ASSIGNMENT » Take the lines below between the one holding "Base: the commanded" and the one holding "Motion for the", inclusive, and copy them exactly. Add nothing.
--- START ---
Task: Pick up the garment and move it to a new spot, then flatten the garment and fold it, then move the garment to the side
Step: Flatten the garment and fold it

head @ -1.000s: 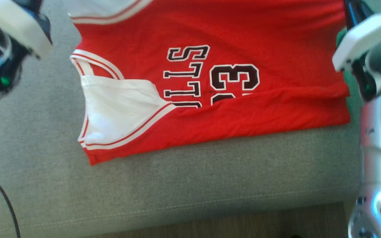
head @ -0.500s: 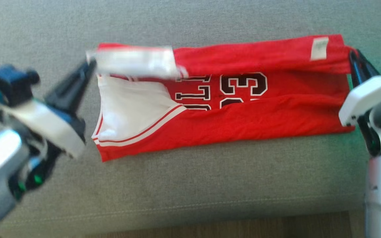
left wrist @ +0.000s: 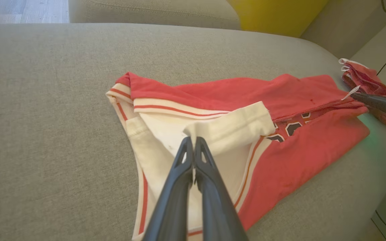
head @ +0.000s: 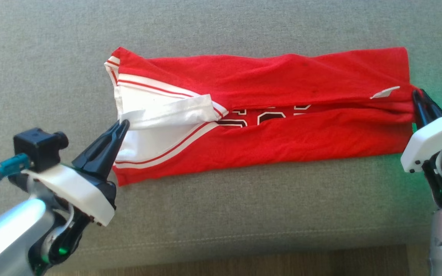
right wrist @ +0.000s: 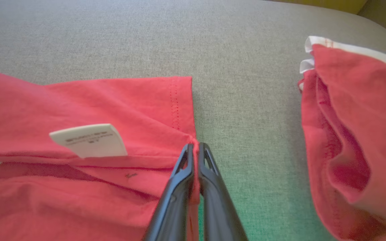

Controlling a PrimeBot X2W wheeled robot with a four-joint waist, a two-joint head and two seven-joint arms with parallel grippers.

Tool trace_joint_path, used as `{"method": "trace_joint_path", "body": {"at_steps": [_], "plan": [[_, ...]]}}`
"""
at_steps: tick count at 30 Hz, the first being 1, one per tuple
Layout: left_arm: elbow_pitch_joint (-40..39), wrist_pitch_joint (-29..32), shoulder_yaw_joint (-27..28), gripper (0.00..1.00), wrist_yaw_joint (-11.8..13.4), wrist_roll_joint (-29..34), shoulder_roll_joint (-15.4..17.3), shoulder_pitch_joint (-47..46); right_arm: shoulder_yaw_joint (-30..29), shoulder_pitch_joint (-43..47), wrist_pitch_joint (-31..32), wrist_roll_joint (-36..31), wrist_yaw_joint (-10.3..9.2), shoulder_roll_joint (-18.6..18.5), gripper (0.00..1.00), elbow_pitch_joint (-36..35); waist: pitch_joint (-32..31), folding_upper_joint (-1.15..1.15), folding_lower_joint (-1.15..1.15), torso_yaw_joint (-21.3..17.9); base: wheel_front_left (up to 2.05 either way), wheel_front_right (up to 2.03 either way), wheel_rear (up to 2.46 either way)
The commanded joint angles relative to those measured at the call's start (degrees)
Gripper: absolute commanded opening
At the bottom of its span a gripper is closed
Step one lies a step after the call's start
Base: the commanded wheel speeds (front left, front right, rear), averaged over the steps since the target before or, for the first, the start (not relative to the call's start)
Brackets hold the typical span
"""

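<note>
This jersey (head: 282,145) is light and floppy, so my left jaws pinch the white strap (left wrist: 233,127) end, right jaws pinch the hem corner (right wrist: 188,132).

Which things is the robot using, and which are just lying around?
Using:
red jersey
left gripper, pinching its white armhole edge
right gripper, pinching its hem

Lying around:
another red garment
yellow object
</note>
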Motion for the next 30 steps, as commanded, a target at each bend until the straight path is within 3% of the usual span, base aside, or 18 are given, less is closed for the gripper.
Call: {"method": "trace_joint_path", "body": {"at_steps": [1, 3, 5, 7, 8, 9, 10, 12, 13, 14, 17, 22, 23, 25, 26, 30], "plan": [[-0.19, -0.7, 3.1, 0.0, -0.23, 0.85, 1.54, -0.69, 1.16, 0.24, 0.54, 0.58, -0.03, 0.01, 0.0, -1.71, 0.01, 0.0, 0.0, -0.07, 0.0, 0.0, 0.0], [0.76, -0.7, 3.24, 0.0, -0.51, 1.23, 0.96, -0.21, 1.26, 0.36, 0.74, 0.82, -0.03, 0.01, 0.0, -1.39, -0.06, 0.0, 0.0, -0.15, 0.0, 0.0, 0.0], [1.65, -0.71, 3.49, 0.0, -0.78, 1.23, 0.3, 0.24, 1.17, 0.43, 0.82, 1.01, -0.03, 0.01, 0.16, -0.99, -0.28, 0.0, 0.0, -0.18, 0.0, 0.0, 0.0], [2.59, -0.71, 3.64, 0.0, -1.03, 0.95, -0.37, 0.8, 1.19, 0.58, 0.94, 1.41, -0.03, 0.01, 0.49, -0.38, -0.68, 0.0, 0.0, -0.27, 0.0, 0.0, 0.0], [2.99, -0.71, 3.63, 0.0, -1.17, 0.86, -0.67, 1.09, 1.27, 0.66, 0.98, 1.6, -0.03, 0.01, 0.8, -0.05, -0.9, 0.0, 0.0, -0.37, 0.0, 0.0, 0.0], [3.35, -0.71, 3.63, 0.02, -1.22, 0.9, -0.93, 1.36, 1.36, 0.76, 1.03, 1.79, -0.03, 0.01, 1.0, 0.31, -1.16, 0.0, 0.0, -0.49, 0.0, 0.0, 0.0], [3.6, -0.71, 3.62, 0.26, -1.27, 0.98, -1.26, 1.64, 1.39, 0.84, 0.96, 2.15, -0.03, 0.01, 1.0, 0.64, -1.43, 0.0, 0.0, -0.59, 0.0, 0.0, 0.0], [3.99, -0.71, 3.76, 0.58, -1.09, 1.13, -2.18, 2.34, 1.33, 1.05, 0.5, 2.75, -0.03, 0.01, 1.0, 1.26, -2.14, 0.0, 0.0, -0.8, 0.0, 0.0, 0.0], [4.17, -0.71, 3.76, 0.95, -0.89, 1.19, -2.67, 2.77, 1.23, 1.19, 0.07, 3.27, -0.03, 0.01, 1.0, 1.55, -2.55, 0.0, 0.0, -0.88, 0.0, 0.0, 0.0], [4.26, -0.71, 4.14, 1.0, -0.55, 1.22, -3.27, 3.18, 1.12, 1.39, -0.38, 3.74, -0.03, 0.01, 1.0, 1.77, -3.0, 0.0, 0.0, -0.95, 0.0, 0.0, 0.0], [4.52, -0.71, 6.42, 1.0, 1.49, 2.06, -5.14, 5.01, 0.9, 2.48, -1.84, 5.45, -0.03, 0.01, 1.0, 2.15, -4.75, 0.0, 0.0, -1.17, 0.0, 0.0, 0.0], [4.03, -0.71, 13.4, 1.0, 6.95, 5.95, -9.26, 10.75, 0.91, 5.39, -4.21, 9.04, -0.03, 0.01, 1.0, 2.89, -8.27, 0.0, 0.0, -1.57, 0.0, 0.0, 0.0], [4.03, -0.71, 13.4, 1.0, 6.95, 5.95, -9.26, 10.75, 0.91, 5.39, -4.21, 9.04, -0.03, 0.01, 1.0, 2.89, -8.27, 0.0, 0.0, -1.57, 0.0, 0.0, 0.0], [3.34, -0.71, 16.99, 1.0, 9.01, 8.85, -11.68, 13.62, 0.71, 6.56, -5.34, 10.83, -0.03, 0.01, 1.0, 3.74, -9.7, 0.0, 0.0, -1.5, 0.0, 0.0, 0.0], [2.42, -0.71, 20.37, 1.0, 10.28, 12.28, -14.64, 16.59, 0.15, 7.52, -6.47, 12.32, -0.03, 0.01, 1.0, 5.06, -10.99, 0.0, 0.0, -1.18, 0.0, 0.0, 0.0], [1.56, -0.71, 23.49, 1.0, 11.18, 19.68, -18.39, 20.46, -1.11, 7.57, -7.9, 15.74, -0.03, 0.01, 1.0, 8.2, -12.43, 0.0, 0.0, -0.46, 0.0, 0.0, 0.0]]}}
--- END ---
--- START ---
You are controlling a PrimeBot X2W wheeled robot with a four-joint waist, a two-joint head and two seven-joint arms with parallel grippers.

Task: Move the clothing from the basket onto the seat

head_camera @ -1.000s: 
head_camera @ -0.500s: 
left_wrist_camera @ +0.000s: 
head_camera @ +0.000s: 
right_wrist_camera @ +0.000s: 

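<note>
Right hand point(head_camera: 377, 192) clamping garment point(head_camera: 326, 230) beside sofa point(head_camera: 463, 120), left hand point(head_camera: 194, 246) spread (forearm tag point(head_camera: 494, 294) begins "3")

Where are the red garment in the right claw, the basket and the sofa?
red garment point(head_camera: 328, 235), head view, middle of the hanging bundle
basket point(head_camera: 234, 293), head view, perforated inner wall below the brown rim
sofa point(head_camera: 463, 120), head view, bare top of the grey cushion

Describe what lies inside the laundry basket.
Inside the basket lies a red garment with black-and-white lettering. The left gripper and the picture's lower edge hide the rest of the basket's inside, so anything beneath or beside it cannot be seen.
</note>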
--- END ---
WRITTEN SOLUTION »
Base: the commanded wheel speeds (front left, front right, rear), averaged over the steps since the target before or, for the first, the start (not relative to the call's start)
Brackets hold the typical span
"""

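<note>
This jersey (head: 282,145) is light and floppy, so my left jaws pinch the white strap (left wrist: 233,127) end, right jaws pinch the hem corner (right wrist: 188,132).

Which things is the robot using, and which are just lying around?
Using:
red jersey
left gripper, pinching its white armhole edge
right gripper, pinching its hem

Lying around:
another red garment
yellow object
</note>
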Motion for the next 30 steps, as commanded, a target at each bend until the straight path is within 3% of the usual span, base aside, or 18 are given, less is closed for the gripper.

With this, the exercise is complete.